La Germania respinge l'accusa di tradimento: ci allineiamo a misure già varate da altri Paesi

Il vice di Scholz si difende ma deve ammettere: il nostro piano è molto ampio

La Germania respinge l'accusa di tradimento: ci allineiamo a misure già varate da altri Paesi

Berlino. Non è vero che il piano tedesco contro il caro-gas sia antieuropeista nei fatti e nello spirito. E non è neppure vero che la Germania si sia mossa in controtendenza rispetto agli altri Paesi. Al termine del Consiglio Energia di Bruxelles, il vicecancelliere Robert Habeck ha polemizzato con gli altri stati membri. «È una critica che non posso accettare perché altri Paesi hanno adottato misure simili da molto tempo». Il numero due del governo di Berlino ha menzionato Francia, Spagna e Portogallo e i loro tentativi di imporre un price cap sull'elettricità. «Stiamo facendo la stessa cosa che gli altri Paesi fanno da tempo», ha ribadito il politico dei Verdi, ammettendo però che il nuovo piano tedesco «ha un focus più ampio».

Delle differenze però ci sono: mentre Madrid, Parigi e Lisbona si sono concentrate su un meccanismo «a monte», cercando cioè di tenere sotto controllo il costo dell'elettricità prima del suo impatto sul mercato, il piano tedesco appare sbilanciato «a valle». Gli aiuti che Berlino si prepara a concedere alle aziende rischiano così di diventare dei sussidi; e cioè un aiuto di stato alle imprese affinché possano galleggiare durante la bufera. Quanto al concetto di «più ampio» espresso dal ministro non si può fare a meno di notare che 200 miliardi di euro siano una cifra considerevolissima, che solo la Germania può permettersi. E se da un lato è naturale che il governo di Olaf Scholz cerchi di tutelare la pace sociale, appare invece curioso come il suo governo abbia sino a qua rispedito al mittente le proposte per cercare di regolare il prezzo dell'energia su base europea.

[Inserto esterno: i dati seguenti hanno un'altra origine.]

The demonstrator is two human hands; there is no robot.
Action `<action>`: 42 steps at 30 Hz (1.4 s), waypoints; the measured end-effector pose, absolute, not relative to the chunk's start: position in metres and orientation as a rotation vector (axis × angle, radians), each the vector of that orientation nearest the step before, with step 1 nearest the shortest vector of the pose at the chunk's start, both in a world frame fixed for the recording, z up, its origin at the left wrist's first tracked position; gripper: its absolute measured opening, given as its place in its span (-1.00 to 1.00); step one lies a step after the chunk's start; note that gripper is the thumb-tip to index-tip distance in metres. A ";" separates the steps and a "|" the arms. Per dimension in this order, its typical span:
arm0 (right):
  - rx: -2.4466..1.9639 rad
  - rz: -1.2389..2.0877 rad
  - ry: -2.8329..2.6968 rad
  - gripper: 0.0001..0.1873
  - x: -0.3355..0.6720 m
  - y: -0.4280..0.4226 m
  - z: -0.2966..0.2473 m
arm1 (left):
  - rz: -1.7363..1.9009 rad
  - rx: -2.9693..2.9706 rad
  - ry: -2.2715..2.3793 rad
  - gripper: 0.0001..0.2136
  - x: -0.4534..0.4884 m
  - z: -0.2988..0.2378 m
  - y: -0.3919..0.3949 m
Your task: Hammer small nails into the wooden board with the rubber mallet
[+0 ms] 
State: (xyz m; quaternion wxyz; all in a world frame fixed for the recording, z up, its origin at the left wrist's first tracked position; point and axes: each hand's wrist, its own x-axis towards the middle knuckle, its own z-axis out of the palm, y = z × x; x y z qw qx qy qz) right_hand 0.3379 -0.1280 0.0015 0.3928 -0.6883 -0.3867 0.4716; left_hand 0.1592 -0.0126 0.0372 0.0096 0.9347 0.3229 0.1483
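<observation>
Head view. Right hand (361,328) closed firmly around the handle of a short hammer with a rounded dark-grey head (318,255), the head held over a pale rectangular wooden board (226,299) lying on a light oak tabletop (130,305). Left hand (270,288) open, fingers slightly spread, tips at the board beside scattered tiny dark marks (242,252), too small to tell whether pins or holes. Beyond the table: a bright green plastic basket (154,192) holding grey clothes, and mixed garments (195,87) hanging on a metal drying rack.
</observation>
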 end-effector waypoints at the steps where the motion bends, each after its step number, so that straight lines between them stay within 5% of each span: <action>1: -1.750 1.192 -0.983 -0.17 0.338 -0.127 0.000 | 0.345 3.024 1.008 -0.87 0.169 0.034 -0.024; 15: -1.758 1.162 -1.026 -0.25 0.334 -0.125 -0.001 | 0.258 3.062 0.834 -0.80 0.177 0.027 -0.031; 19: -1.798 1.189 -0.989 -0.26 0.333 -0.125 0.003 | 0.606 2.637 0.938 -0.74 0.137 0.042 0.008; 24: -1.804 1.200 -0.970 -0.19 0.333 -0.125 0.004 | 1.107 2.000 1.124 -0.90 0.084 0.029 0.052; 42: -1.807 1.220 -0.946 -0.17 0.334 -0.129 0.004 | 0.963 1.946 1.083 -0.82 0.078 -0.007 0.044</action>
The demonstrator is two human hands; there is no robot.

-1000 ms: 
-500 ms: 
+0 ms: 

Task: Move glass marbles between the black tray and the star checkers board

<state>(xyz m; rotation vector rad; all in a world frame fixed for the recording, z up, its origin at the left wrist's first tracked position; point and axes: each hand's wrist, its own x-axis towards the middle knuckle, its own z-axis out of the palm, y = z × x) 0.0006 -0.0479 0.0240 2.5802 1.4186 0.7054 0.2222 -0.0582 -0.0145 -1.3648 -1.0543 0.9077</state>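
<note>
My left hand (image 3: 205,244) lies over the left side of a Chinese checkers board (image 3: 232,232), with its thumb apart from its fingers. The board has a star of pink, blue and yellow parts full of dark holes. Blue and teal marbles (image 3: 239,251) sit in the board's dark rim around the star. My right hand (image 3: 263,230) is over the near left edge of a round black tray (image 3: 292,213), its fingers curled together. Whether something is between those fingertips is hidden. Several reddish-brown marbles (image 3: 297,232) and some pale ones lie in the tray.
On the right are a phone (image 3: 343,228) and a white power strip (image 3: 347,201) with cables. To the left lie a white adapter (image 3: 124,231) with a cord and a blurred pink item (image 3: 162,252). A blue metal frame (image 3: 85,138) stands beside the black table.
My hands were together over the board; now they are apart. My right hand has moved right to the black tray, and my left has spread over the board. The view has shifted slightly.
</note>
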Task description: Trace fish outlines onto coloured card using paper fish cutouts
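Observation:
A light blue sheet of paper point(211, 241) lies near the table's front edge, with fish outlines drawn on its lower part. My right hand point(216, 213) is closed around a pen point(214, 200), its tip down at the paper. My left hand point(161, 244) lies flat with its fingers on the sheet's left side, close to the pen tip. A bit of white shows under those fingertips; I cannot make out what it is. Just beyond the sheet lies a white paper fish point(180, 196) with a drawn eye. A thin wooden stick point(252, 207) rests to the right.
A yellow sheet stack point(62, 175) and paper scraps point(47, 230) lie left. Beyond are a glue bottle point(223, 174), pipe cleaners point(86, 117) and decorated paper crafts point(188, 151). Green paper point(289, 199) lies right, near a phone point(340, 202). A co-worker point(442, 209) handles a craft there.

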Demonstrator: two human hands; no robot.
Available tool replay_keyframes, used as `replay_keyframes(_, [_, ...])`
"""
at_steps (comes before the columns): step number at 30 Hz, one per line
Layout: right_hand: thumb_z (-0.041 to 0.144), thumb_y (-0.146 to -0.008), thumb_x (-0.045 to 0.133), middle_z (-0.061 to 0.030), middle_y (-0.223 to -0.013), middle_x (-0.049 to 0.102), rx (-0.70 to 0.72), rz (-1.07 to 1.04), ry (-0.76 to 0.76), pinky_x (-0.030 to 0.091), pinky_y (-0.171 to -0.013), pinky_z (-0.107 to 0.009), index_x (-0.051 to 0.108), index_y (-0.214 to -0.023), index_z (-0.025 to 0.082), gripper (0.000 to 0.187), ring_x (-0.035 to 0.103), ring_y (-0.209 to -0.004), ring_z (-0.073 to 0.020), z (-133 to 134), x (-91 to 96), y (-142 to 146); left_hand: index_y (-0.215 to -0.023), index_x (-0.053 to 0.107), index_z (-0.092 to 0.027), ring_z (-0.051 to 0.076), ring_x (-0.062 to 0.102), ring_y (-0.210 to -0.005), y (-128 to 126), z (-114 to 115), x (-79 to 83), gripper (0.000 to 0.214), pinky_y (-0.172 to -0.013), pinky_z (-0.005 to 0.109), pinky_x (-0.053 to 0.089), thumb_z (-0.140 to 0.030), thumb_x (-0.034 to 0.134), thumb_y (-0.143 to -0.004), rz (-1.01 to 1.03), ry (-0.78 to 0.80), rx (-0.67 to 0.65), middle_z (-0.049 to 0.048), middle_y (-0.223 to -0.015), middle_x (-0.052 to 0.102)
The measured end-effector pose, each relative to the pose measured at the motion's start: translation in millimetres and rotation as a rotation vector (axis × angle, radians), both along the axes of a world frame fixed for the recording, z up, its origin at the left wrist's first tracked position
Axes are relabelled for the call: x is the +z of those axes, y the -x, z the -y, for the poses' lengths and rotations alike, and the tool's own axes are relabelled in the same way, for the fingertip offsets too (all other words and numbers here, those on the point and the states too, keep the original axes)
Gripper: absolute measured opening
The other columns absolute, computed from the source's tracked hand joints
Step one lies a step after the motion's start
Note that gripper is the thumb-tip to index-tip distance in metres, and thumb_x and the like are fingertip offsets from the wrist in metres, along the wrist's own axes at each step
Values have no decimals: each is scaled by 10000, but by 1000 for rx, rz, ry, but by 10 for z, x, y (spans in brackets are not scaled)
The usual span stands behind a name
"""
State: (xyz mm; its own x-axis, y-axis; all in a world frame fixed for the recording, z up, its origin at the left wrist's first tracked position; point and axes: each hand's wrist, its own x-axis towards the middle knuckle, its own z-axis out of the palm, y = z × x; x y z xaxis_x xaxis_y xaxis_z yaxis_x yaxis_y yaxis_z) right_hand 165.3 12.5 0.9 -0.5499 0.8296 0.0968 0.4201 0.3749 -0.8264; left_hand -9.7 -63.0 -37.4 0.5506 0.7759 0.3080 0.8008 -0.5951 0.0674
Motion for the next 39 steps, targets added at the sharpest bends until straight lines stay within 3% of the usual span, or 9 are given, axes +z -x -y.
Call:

Mario Draghi aveva suggerito un price cap per i 27 già lo scorso maggio: siamo a ottobre e questo meccanismo appare ancora lontano. I partner europei della Germania temono anche che, una volta ricevuto il sussidio, le aziende tedesche non lo usino per coprire le spese per l'approvvigionamento energetico ma per altre voci di spesa, come investimenti, dalle quali poi ricavare nuovi vantaggi competitivi.

Curiosamente, alla compattezza con cui la Germania procede in Europa non corrisponde alcuna compattezza sul piano interno. Anzi, la maggioranza del cancelliere Olaf Scholz litiga ormai da mesi su ogni misura legata alla crisi energetica. Habeck aveva proposto una sovratariffa sulle bollette del gas, che sarebbe dovuta entrare in vigore proprio oggi, e che i Liberali del ministro delle Finanze Christian Lindner hanno silurato. I Liberali vorrebbero invece che Habeck desse luce verde al mantenimento in attività delle tre centrali nucleari ancora in funzione in Germania: tre impianti dei quali una legge del 2011 quando l'emergenza era Fukushima e non la crisi energetica dispone la chiusura entro la fine dell'anno. Habeck resiste come può: prima ha detto no, poi ha concesso di lasciare tre centrali in standby, quindi ha permesso che restino attivi due impianti su tre, ma solo fino alla prossima primavera e soprattutto senza che il governo acquisti nuovo carburante.

Indecisi a tutto, i tedeschi hanno invece stabilito che i 200 miliardi del nuovo piano non siamo messi a bilancio ma provengano da un fondo speciale.

Il presidente della Corte dei Conti federale, Kay Scheller, ha criticato la scelta quale modo poco trasparente di fare debito una parolaccia che ai tedeschi ricorda l'Italia e altri Paesi poco virtuosi senza però chiamarlo con il suo nome.